=== Problem statement ===
Both ends included, set down the lines from the line containing "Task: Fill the" through the last line of the records below, without pictures.

=== Records shown ===
+++

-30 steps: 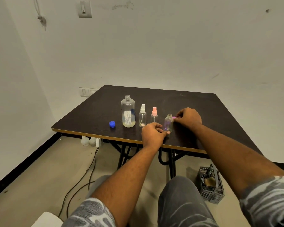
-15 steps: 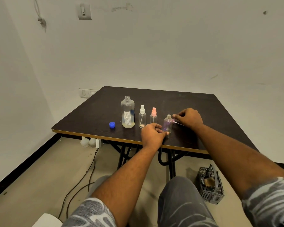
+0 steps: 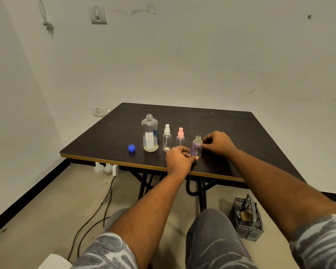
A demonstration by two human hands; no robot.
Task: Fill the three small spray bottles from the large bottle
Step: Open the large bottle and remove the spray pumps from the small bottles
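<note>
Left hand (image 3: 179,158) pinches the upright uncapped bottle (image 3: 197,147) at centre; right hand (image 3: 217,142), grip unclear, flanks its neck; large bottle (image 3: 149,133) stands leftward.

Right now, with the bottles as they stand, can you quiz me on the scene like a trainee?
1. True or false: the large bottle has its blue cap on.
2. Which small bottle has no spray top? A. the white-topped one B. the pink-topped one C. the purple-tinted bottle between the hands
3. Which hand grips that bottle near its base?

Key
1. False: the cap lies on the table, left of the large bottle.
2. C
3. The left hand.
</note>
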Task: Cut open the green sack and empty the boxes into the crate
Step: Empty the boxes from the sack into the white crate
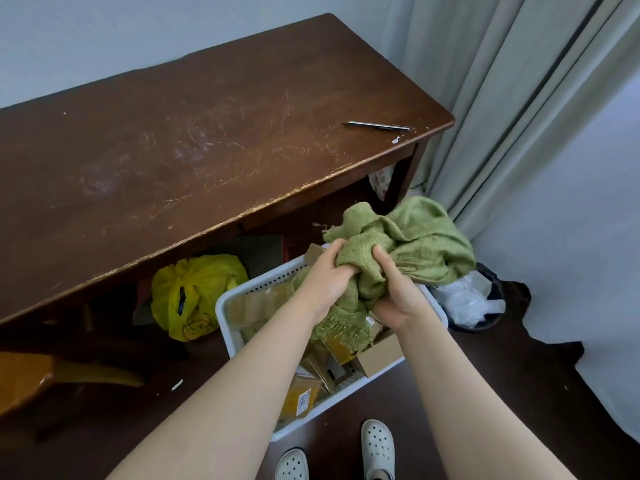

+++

=== Worked solution ===
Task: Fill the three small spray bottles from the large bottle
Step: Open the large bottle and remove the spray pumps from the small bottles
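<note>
Left hand (image 3: 179,158) pinches the upright uncapped bottle (image 3: 197,147) at centre; right hand (image 3: 217,142), grip unclear, flanks its neck; large bottle (image 3: 149,133) stands leftward.

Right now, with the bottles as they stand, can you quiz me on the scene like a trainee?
1. True or false: the large bottle has its blue cap on.
2. Which small bottle has no spray top? A. the white-topped one B. the pink-topped one C. the purple-tinted bottle between the hands
3. Which hand grips that bottle near its base?

Key
1. False: the cap lies on the table, left of the large bottle.
2. C
3. The left hand.
</note>
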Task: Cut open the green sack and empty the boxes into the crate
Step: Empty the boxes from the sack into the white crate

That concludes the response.